Computers can be taught and master almost any kind of task through trial and error. Though there are certain tasks in the real world that we cannot afford to do by "trial-and-error" means, such as driving a car and being involved in a high-speed collision. We, humans, have an extremely sophisticated feedback system that helps us drive safely.

Our fight-or-flight response for one keeps us vigilant and out of harm. When we experience fear we also exhibit various physical reactions such as an increase in our heart rate and respiration, we perspire and have sweaty palms, but machines can't actually feel fear like humans can. It is too complex and is triggered by a variety of stimuli that it is extremely difficult, even impossible to recreate in code.

Based on this premise, a team of researchers at Microsoft are giving artificial intelligence (AI) programs a rough analog of anxiety to help them sense danger. Instead of creating a program that "fears", they created a program that would react to a human in fear, and eventually learn from that.

In the study, the researchers placed several sensors on people's fingers that would record pulse amplitude while they are in a driving simulator. This would measure the arousal and trigger of our fight-or-flight response. They also created an algorithm that could use these data to learn to predict an average person's pulse amplitude at each moment inside the driving simulator. After which it would then use those "fear" signals as a guide while learning to drive through the virtual world. In this way, the AI was taught to think, if a human would be scared here, it might muse, "I'm doing something wrong."
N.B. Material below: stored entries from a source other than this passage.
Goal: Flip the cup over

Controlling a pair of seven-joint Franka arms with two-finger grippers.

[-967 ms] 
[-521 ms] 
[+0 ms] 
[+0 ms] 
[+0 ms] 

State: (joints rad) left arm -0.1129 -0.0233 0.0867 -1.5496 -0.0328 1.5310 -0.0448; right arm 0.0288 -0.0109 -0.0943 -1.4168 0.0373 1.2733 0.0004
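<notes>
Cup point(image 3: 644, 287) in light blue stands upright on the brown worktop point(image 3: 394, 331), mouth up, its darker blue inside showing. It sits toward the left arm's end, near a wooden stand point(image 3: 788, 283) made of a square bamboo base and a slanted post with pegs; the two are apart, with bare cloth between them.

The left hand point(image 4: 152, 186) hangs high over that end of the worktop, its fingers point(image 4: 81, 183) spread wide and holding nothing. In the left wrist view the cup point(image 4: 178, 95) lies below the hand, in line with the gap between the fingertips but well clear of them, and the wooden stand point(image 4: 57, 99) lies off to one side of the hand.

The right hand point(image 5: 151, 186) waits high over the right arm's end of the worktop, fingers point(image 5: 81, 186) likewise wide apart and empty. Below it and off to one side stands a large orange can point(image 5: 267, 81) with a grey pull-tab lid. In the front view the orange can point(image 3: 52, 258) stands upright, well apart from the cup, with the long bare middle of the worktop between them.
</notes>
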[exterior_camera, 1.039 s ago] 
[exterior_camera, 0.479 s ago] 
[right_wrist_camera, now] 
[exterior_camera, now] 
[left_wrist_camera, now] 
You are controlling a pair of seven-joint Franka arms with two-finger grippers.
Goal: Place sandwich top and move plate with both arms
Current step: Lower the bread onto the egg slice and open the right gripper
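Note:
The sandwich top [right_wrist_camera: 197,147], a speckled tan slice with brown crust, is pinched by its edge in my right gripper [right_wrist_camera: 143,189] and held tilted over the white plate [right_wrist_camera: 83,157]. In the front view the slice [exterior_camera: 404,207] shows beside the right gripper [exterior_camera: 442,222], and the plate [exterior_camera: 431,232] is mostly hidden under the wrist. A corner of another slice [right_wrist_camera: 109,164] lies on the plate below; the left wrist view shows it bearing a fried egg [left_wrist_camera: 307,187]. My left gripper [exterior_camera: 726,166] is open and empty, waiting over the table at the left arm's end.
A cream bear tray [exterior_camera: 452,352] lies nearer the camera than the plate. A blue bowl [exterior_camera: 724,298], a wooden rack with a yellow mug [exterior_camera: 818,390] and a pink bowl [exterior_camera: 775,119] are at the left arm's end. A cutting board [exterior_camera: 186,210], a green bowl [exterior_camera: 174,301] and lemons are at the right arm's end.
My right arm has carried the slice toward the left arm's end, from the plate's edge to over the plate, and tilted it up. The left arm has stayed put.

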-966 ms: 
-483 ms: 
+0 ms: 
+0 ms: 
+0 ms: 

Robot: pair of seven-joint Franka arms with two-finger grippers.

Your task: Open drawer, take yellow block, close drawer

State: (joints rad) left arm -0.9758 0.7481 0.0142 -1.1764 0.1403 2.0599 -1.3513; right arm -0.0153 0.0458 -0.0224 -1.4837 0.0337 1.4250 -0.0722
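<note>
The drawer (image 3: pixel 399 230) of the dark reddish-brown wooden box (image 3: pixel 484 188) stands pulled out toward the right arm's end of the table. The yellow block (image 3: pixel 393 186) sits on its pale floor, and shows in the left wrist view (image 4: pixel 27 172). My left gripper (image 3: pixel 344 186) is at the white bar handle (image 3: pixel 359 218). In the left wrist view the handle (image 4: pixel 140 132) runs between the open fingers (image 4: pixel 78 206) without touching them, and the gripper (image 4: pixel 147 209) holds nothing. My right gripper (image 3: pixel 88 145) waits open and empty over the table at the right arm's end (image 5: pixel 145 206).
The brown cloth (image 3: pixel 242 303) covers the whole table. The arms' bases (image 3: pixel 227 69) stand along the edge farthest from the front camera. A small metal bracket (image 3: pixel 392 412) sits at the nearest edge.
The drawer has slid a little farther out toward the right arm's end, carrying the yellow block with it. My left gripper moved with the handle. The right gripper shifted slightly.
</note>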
The results of the study, which was presented at the International Conference on Learning Representations, showed that AI using this method still had to crash to learn safe driving skills, but the most noteworthy finding is that they require 25% fewer crashes to reach the same level of performance as a "nonfearful" AI.

The researchers wondered whether they would still be getting the same results if instead of fear, they would be using wall proximity as the trigger, so they trained another AI to go through the simulator using wall proximity instead of fear. But when results were compared, it showed that fear proved to be more effective in preventing crashes than the wall proximity. With these results, the possibilities now seemed endless.